Double-check that both strands of the rope are threaded through the device; the biner is clipped through the device, your belay loop, and both strands of rope; and the biner is locked. (Have your partner check, too, if he is around.)

Set up your auto-block (climbing.com/skill/rappel-to-ascend) so it’s wrapped around both strands of rope below your belay device, clipped to your leg loop, and the biner is locked. An auto-block is a rappel backup or a “third hand,” meaning if you get knocked unconscious or lose control of the rope, it will tighten up and keep you from plummeting downward. (It needs to be short enough so it can’t get caught in the belay device, which would render it useless.) Beware that if the leg loops have auto-doubled-back buckles, the auto-block could undo the buckle when weighted. If you do have those buckles, clip the biner to the inside of the leg loop-waist connector, near your crotch.

Once you’re fully clipped in, it’s time to start moving down. With one hand firmly on the brake strands in a locked-off position (like when belaying: down and behind your butt), undo the tethers connecting you to the anchor. Now put that second hand on the brake-side of the rope over the auto-block. With the lower hand, slowly feed the rope up through the belay device. Use the top hand to move the auto-block down the rope so it won’t tighten up.

As you start to move downward, you will be able to figure out the ratio of how fast you feed the rope to how quickly you move down the rope. Don’t go too fast or you might lose control. Once you’re safely clipped into the next anchors or on the ground, unclip the biner from the device and ropes, and then quickly clip just the device again, pulling it free from the ropes. Yell “Off rappel!” up to your partner.


  • Don’t walk backward unless it’s really slabby. Sit fully in the harness and have your hips bent at 90 degrees so your legs are straight and pushing you out from the wall.
  • Don’t wear a heavy pack—that will pull your upper body down. Instead, take off your pack and clip it to your belay loop with a sling so it hangs between your legs. Keep in mind the weight will cause you to move down the rope faster.
  • Be aware of branches, ledges, and anything you might rappel down onto.
  • Pay attention to where your rope is—above and below you. Ropes swinging side to side and loose ends tossed down can cause rockfall.
  • Stay light on your feet to maneuver through chimneys, gullies, slabs, and steep sections.
  • For more, visit climbing.com/rappel-tips.


Previous Comments

I usually extend my rappel. It's easier to rig an autoblock and it helps to maintain an upright position. When it's windy, I don't toss the rope. Instead, I create butterfly coils and bring down with me as I rappel.

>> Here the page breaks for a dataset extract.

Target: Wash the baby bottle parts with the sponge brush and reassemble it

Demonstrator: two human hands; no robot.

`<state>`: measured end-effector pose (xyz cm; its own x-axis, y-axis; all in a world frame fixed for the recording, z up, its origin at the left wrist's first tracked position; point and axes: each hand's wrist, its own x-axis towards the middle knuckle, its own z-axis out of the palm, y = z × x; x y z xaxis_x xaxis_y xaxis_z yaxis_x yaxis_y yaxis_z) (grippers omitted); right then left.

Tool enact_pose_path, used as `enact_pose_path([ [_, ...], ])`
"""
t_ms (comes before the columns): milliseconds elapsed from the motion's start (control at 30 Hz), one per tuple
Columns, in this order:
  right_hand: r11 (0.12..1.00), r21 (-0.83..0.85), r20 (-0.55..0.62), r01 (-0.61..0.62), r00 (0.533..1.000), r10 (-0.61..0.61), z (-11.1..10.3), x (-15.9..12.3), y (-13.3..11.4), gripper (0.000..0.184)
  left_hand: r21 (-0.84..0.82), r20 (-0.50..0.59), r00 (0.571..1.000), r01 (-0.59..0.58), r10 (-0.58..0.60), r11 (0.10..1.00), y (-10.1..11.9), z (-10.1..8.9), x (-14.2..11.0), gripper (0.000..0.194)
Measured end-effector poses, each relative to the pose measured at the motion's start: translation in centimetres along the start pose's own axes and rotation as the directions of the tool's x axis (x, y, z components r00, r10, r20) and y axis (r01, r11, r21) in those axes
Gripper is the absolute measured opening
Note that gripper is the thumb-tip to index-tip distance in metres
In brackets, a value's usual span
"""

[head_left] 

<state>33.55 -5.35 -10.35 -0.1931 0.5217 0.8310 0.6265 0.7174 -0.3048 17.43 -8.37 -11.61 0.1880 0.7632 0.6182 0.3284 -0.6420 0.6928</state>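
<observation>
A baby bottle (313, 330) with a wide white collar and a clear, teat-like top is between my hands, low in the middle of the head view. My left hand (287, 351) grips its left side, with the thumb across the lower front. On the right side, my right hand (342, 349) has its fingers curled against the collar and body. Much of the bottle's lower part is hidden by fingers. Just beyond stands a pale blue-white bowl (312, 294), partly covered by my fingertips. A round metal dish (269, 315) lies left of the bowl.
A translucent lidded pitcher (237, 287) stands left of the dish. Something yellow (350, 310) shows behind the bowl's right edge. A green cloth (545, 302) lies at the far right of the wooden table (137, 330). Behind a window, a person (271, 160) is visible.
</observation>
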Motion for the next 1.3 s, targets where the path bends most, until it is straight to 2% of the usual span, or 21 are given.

Deling Ren - 09/08/2014 12:25:43

True. One more improvement is to then move the auto-block to the belay loop. There is still enough separation and this moves the back-up to the full strength belay loop which is a much better place if, in fact, the rappel was set up incorrectly. Additionally I like to attach the friction hitch to the ropes first. I am then able to pull some slack up through and above the hitch. The hitch holds the weight of the ropes that are down the cliff allowing you to easily attach the rappel device in the slack you've created. Once the device is attached slide the friction hitch up the ropes to just under the device and rappel as usual. No more wrapping the rope around your wrist or stepping on it to get enough slack to set up the rappel.

Carl - 09/07/2014 9:12:22

always tie knots at the end of your 2 ropes

alpinist - 09/07/2014 3:20:16

not a word about the ends of the rope upon which you are rapping--what is going on down there? are both ends anchored/knotted to avoid rapping off the end?

kira - 09/07/2014 10:01:23

If you choose to use an auto-block, I'd recommend extending the belay device away from your harness. To do so, put a double-length sling through your tie-in points with basket hitch and an overhand knot tied in the middle of it and attach the belay device to the end of the sling. This will avoid the chance of the auto-block getting caught up in the device.